The Saudi-led coalition battling Yemen's Houthi rebels says it has intercepted a ballistic missile near Riyadh, Saudi state media report.
Witnesses in the Saudi capital posted pictures on social media showing a cloud of smoke in the air, and there were no reports of any casualties.
The Houthis' al-Masirah TV said the missile targeted a meeting of Saudi leaders at the al-Yamama Palace.
Last month, a similar missile came close to hitting Riyadh's airport.
Saudi Arabia and the US have accused Iran of giving the Houthis that missile.
Iran has denied arming the rebels, who have been fighting a war against Yemen's government and the Saudi-led coalition since March 2015.

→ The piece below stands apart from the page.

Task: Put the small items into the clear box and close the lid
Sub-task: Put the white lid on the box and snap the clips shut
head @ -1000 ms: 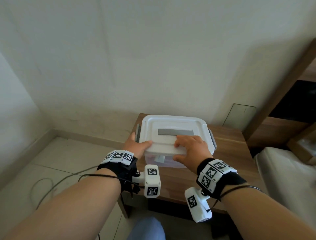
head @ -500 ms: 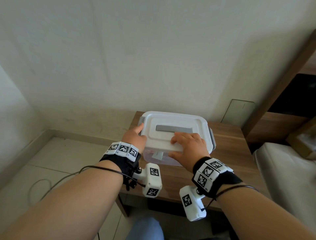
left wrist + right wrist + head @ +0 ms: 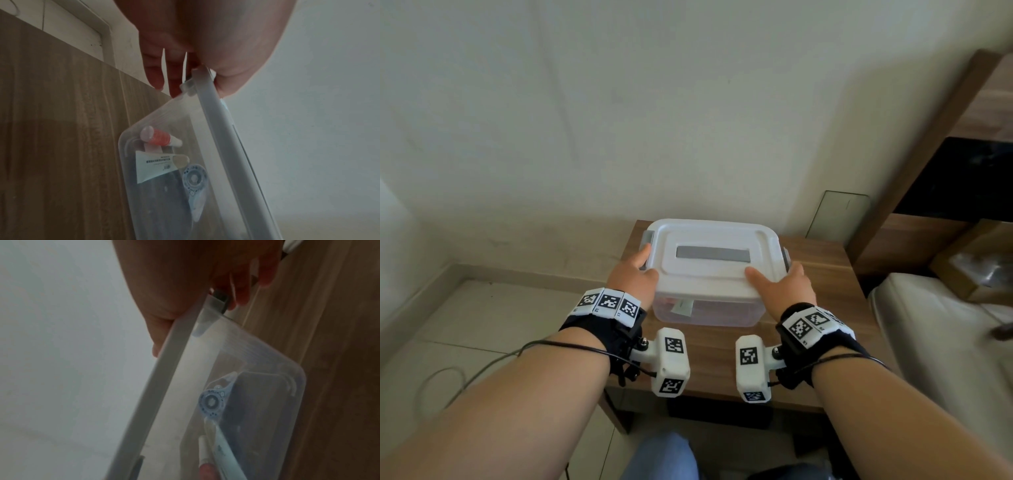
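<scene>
The clear box stands on the wooden table with its white lid lying on top. My left hand is at the lid's left end, thumb on top and fingers reaching straight down past the left latch. At the lid's right end my right hand has its thumb on the lid and its fingers over the grey right latch. Through the wall I see a red-capped tube, a white tube and a blue tape dispenser.
The table stands against the wall, its left edge dropping to a tiled floor where a cable lies. A bed and a wooden headboard are to the right. My knee is under the table's front edge.
My right hand has moved from the front middle of the lid to its right end. The left hand has shifted slightly further along the left end. The box has stayed put.
</scene>
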Tool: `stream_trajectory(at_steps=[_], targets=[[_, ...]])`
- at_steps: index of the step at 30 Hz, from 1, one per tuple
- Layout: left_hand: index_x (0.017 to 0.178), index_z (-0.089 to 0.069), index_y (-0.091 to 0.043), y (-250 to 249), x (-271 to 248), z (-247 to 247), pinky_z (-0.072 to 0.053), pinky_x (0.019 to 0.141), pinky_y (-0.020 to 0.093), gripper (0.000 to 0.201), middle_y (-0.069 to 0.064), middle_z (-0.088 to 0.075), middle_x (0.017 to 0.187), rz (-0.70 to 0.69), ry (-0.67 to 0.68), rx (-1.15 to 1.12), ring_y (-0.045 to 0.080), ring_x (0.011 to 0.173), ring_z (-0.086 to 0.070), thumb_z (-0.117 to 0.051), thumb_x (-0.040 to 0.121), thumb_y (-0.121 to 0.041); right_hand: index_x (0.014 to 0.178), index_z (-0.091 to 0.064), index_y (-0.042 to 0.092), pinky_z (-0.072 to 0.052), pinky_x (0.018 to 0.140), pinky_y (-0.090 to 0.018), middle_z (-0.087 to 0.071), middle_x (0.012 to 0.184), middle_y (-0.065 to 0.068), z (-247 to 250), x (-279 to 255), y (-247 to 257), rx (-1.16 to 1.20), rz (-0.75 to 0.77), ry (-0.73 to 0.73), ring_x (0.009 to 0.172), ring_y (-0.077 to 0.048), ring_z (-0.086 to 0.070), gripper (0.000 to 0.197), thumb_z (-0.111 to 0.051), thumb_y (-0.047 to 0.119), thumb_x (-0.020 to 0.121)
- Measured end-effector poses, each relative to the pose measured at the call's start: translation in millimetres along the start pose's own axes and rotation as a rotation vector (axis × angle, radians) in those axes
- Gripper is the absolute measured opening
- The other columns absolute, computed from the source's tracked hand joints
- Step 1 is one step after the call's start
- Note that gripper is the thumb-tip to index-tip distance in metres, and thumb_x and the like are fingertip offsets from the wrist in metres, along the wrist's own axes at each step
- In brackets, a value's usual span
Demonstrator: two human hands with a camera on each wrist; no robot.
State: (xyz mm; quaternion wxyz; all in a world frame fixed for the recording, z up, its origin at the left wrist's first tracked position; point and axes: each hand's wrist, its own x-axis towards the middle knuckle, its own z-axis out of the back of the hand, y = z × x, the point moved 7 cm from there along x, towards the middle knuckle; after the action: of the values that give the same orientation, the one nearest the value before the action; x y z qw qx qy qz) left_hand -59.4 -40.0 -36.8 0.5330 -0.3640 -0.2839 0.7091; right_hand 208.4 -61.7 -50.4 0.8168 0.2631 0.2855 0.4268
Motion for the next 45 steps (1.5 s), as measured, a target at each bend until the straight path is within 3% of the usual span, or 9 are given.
stream_trajectory(at_steps=[4, 8, 22, 27, 31, 35, 39, 42, 45], targets=[[0.146, -0.037, -0.032, 0.8, -0.5, 1.4, -0.044, 0.067, 0.024, 0.059, 0.004, -0.051, 0.145, -0.002, -0.017, -0.02, 0.016, 0.076, -0.056, -0.042, 0.09, -0.015, 0.143, -0.029, 0.02, -0.036, 0.103, -0.045, -0.047, 0.137, -0.01, 5.6, -1.6, 8.1, -0.036, 0.114, -0.043, 0.125, -0.033, -0.04, 0.083, -0.063, 0.055, 0.075], [0.145, -0.037, -0.032, 3.1, 1.4, 1.9, -0.038, 0.053, 0.016, 0.058, 0.004, -0.052, 0.143, -0.002, -0.027, -0.046, 0.0, 0.064, -0.048, -0.043, 0.09, -0.015, 0.143, -0.033, 0.023, -0.033, 0.105, -0.044, -0.046, 0.139, -0.009, 5.9, -1.2, 7.7, 0.024, 0.163, -0.054, 0.127, -0.031, -0.037, 0.071, -0.061, 0.047, 0.082], [0.146, -0.036, -0.033, -0.2, 7.6, -0.4, -0.04, 0.056, 0.021, 0.058, 0.004, -0.052, 0.142, -0.002, -0.007, -0.04, 0.011, 0.072, -0.054, -0.042, 0.09, -0.015, 0.143, -0.034, 0.025, -0.035, 0.101, -0.041, -0.042, 0.142, -0.007, 4.0, 4.0, 8.3, -0.029, 0.202, -0.078, 0.127, -0.028, -0.037, 0.063, -0.054, 0.045, 0.087], [0.146, -0.035, -0.034, -7.4, 17.3, -7.1, -0.04, 0.08, 0.025, 0.057, 0.002, -0.047, 0.148, -0.019, 0.025, -0.021, 0.023, 0.109, -0.057, -0.042, 0.091, -0.018, 0.142, -0.033, 0.028, -0.035, 0.101, -0.043, -0.044, 0.141, -0.006, 8.0, 16.8, 7.3, -0.05, 0.181, -0.088, 0.126, -0.029, -0.037, 0.063, -0.053, 0.048, 0.086], [0.145, -0.035, -0.037, -12.7, 29.2, -14.5, -0.042, 0.07, 0.025, 0.057, 0.001, -0.048, 0.147, -0.027, 0.03, -0.007, 0.012, 0.073, -0.054, -0.042, 0.091, -0.021, 0.142, -0.034, 0.029, -0.033, 0.103, -0.044, -0.043, 0.14, -0.006, 11.2, 24.8, 5.1, -0.028, 0.149, -0.104, 0.126, -0.029, -0.036, 0.063, -0.055, 0.047, 0.085], [0.145, -0.034, -0.038, -17.7, 37.7, -18.4, -0.043, 0.073, 0.029, 0.057, 0.002, -0.05, 0.146, -0.04, 0.035, 0.034, 0.018, 0.078, -0.055, -0.041, 0.091, -0.022, 0.139, -0.034, 0.028, -0.035, 0.104, -0.047, -0.042, 0.139, -0.008, 13.8, 28.7, 6.1, -0.017, 0.13, -0.103, 0.125, -0.03, -0.037, 0.061, -0.056, 0.046, 0.085], [0.147, -0.03, -0.037, -17.5, 42.3, -22.0, -0.04, 0.065, 0.026, 0.056, 0.003, -0.046, 0.148, -0.047, 0.044, 0.073, 0.007, 0.064, -0.048, -0.039, 0.094, -0.023, 0.139, -0.035, 0.028, -0.035, 0.102, -0.045, -0.042, 0.139, -0.008, 14.8, 31.3, 7.6, -0.019, 0.124, -0.099, 0.125, -0.03, -0.038, 0.06, -0.056, 0.046, 0.085], [0.149, -0.027, -0.034, -17.9, 43.5, -26.0, -0.041, 0.074, 0.03, 0.056, 0.011, -0.042, 0.149, -0.067, 0.039, 0.119, 0.024, 0.089, -0.057, -0.037, 0.095, -0.024, 0.139, -0.034, 0.027, -0.036, 0.101, -0.043, -0.044, 0.138, -0.007, 15.3, 32.6, 9.2, -0.059, 0.14, -0.102, 0.125, -0.03, -0.038, 0.061, -0.055, 0.048, 0.085], [0.149, -0.023, -0.035, -14.4, 47.7, -26.7, -0.045, 0.098, 0.037, 0.058, 0.015, -0.033, 0.15, -0.059, 0.012, 0.188, 0.034, 0.119, -0.053, -0.038, 0.093, -0.032, 0.139, -0.034, 0.026, -0.036, 0.099, -0.041, -0.046, 0.136, -0.008, 17.2, 33.3, 11.0, -0.122, 0.143, -0.093, 0.124, -0.032, -0.04, 0.063, -0.053, 0.05, 0.084]])
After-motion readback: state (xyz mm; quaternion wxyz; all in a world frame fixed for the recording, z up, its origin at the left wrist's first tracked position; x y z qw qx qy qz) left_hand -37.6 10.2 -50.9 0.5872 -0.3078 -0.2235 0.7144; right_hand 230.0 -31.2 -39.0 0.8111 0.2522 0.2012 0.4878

A report on al-Masirah's website cited the Houthis' Missile Forces as announcing the launch of a Burkan-2 missile on Tuesday afternoon "in response to the heinous crimes committed by the US-Saudi aggression against the people of Yemen".
The missile targeted a "meeting of the leadership of the Saudi regime in al-Yamama Palace in Riyadh", during which Crown Prince Mohammed bin Salman was expected to discuss the kingdom's annual budget, Al-Masirah said.
The palace is the main headquarters of the king's office and the royal court.
Minutes later, Saudi state-run al-Ikhbariya TV reported that a missile had been intercepted south of the capital.
One video posted by a man who said he was in the Olaya district showed a white cloud above the city. The sound of an explosion can then be heard.
The Saudi military operates a Patriot missile defence system supplied by the US, which is supporting the coalition military campaign in Yemen.
Saudi officials said Patriot batteries intercepted the Burkan-2 missile fired at Riyadh's airport on 4 November. But analysts have cast doubt on that assertion and said the missile's warhead landed close to the airport's domestic terminal.
The coalition tightened its blockade of Yemen in response to that attack, saying it wanted to halt the smuggling of weapons from Iran. But the UN warned that the restrictions could trigger "the largest famine the world has seen for many decades".
Although the coalition later eased its restrictions, allowing humanitarian aid to be delivered to Houthi-controlled ports and airports, commercial shipments of food and fuel are still blocked, causing severe shortages.
More than 8,670 people have been killed and 49,960 injured since the coalition intervened in Yemen's war, according to the UN.
The fighting and the coalition blockade have also left 20.7 million people in need of humanitarian aid, created the world's largest food security emergency, and led to a cholera outbreak that is thought to have killed 2,219 people since April.